**EXERCISE DIRECTIONS**
Below is a listing; repeat exactly the lines from the one containing "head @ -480" to the one containing "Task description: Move", both included.

** TASK INPUTS follows **

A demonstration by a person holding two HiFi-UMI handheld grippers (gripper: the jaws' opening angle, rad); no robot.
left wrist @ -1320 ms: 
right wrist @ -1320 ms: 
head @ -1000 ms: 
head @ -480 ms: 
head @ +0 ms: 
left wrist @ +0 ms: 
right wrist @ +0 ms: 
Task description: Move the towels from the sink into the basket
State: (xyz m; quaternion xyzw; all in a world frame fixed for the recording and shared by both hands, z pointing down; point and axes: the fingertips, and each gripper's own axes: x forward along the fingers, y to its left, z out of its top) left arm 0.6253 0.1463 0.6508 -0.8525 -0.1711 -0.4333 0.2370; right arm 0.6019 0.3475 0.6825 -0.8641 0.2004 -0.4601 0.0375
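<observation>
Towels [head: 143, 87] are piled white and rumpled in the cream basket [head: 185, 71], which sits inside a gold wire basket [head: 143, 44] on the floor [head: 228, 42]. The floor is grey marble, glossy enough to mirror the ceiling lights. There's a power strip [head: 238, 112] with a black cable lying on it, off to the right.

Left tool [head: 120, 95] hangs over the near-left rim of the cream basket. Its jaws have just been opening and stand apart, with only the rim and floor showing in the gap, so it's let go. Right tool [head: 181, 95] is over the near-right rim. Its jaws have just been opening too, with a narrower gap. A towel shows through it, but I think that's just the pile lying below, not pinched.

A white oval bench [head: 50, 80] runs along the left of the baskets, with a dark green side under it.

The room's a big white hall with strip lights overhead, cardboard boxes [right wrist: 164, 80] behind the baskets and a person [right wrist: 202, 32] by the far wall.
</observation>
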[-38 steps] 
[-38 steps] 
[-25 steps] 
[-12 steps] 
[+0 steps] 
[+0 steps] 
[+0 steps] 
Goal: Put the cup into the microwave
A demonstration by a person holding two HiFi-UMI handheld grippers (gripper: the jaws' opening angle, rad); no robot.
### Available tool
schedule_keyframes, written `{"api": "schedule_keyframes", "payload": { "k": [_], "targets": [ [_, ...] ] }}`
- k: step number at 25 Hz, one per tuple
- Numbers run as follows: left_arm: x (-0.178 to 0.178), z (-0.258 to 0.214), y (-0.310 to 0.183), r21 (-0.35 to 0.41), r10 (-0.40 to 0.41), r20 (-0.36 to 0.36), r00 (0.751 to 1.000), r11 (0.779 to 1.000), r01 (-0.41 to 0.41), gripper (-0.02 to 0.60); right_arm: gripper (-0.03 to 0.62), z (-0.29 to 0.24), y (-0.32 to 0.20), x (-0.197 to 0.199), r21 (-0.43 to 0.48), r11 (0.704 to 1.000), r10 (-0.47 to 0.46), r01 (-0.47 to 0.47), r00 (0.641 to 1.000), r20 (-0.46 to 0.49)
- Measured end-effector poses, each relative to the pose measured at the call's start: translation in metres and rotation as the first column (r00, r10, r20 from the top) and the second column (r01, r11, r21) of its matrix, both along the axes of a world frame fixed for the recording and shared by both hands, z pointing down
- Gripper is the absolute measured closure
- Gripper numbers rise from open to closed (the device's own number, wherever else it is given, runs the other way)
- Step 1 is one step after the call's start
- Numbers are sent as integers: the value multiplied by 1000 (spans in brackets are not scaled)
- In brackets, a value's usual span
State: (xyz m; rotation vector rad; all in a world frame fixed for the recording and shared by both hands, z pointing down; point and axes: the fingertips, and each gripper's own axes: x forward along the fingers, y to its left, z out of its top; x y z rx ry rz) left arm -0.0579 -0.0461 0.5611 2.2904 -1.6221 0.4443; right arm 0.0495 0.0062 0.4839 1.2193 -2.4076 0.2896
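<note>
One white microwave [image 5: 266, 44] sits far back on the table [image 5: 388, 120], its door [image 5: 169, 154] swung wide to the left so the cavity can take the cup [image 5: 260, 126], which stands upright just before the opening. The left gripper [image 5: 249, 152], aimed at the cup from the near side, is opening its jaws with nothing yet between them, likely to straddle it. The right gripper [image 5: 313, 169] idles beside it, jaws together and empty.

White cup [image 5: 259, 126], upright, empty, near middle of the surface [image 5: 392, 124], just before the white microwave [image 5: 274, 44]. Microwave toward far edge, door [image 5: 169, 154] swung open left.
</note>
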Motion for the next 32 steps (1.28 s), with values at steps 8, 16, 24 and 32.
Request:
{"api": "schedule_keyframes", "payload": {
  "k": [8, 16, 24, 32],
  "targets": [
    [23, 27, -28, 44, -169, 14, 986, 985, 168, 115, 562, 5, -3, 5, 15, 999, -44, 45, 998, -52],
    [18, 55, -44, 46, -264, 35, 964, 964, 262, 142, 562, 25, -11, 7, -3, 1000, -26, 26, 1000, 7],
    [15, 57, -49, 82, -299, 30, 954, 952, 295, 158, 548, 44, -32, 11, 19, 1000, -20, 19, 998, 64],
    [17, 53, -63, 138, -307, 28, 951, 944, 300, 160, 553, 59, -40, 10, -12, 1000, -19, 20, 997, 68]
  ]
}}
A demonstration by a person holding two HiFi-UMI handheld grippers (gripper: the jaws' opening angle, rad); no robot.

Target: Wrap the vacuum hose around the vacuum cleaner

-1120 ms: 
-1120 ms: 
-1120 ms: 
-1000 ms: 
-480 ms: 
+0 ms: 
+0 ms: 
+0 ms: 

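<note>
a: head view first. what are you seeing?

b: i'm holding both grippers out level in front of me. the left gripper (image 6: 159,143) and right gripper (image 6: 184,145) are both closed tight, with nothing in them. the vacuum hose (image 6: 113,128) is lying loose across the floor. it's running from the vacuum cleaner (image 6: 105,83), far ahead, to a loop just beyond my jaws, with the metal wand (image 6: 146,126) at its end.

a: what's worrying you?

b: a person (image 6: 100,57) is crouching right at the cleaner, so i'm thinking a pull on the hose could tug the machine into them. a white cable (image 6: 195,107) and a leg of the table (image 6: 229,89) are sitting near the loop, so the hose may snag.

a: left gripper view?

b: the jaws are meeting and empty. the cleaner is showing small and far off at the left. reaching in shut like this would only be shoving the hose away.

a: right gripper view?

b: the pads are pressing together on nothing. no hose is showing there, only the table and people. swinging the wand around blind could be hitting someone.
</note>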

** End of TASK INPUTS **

**SOLUTION FOR THIS PROBLEM**
head @ -480 ms: 
head @ +0 ms: 
left wrist @ +0 ms: 
right wrist @ +0 ms: 
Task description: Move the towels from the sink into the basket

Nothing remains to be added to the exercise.